43 / 2025-04-17 15:51:32

Non-Intrusive and Intrusive Uncertainty Quantification for Lattice Boltzmann Method

lattice Boltzmann method,uncertainty quantification,generalized polynomial chaos

Efficiently accounting for uncertainties in computational fluid dynamics (CFD) models remains a crucial challenge. For computing statistical solutions of partial differential equations in fluid flow models, combining scalable deterministic solvers based on lattice Boltzmann methods (LBMs), such as OpenLB, with uncertainty quantification (UQ) techniques is highly beneficial. In this talk, we present a comprehensive introduction to both intrusive and non-intrusive UQ methods. Specifically, we highlight our robust and flexible non-intrusive implementations of Monte Carlo (MC) and stochastic collocation (SC) methods within OpenLB, as well as our prior work on the intrusive stochastic Galerkin lattice Boltzmann method (SGLBM).
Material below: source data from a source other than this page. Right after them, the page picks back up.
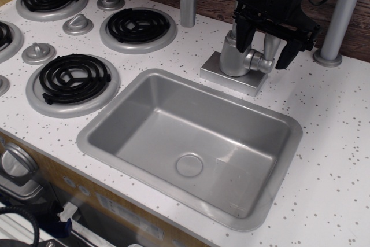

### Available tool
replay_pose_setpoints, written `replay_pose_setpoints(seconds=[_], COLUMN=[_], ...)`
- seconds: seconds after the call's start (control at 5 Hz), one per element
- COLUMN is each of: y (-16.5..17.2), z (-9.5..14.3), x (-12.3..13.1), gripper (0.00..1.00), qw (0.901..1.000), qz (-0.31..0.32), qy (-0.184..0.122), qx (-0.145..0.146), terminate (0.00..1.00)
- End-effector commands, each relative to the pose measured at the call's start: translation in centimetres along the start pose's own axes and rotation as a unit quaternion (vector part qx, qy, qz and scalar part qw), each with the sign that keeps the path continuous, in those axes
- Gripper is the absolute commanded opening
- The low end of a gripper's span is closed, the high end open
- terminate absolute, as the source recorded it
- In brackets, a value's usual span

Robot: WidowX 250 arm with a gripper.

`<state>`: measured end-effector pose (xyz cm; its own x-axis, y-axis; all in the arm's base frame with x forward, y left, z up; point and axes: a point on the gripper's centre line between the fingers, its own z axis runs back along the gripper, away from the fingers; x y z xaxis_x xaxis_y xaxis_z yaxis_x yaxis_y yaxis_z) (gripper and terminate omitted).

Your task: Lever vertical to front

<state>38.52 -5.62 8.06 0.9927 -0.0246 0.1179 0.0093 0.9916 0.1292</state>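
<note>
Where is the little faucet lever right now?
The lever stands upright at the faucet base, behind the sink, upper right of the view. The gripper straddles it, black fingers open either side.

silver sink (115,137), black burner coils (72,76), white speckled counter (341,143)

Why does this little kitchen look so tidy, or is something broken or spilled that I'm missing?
Nothing stands out. The sink is dry and empty, the burners sit flat, and the gripper straddles the upright lever at the faucet base, fingers on both sides.
</note>
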Motion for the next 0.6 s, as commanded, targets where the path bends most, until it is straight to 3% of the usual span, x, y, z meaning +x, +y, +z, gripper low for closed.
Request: replay_pose_setpoints(seconds=[0.0, 0.2, 0.4], y=[0.0, -0.2, -0.2], z=[0.0, 0.3, 1.0], x=[0.0, 0.7, 1.5], gripper=[1.00, 1.00, 1.00], qw=[1.0000, 0.9995, 0.9969], qz=[0.000, -0.003, -0.015], qy=[0.000, -0.028, -0.075], qx=[0.000, -0.016, -0.018], terminate=[0.00, 0.00, 0.00])
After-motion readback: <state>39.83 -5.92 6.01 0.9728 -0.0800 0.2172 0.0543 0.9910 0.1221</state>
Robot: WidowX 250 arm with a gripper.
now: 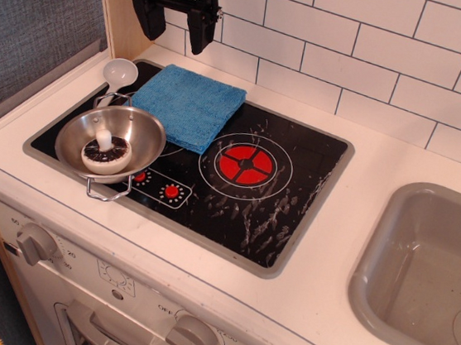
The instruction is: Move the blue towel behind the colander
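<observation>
The blue towel (190,106) lies flat and folded on the black stovetop (269,202), at the back left, just behind and to the right of the colander (111,141). The colander is a shiny steel bowl with wire handles at the stove's front left; a dark round item with a white piece sits inside it. My gripper (177,25) hangs high above the towel's back edge, in front of the tiled wall. Its two black fingers are spread apart and hold nothing.
A white plastic spoon (119,71) lies at the stove's back left corner, beside the towel. A red burner (246,165) glows mid-stove. A grey sink (422,278) is at the right. A wooden panel (125,2) stands at the left, with oven knobs below the front edge.
</observation>
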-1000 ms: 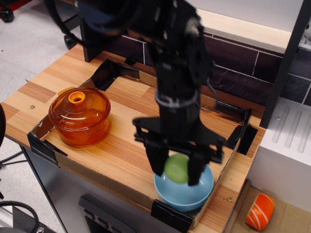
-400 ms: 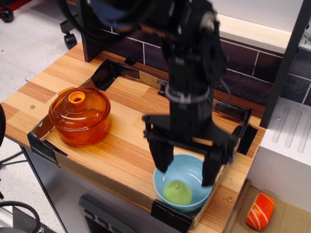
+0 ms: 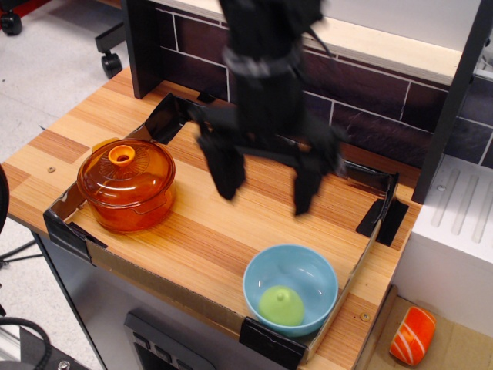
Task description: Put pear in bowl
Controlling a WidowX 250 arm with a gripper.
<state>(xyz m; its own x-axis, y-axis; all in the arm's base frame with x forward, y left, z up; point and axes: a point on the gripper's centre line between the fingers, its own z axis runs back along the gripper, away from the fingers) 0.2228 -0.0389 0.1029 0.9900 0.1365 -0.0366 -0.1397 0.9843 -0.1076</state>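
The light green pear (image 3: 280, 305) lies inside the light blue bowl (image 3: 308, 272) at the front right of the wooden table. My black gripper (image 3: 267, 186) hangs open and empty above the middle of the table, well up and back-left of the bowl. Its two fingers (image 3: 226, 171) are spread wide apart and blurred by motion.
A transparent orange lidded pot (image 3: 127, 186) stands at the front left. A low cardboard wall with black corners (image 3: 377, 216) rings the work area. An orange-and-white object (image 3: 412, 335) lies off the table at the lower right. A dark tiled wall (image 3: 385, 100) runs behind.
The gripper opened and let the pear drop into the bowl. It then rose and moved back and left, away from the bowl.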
Non-intrusive methods facilitate efficient implementations without altering the deterministic solver, promoting ease of use and broad applicability. Intrusive methods, such as SGLBM, integrate uncertainty directly into the solver structure, often offering enhanced computational efficiency. We demonstrate and compare these approaches through simulations of the Taylor–Green vortex flow problem. Numerical results indicate that the stochastic collocation method achieves accuracy comparable to Monte Carlo simulations but at substantially reduced computational cost, while the SGLBM serves as a complementary efficient alternative. Finally, we discuss the application of MC and SC LBMs in urban wind flow simulations with OpenLB. Thus, our comprehensive UQ framework effectively balances accuracy and computational efficiency, offering a powerful and versatile platform for uncertainty quantification in lattice Boltzmann-based CFD simulations.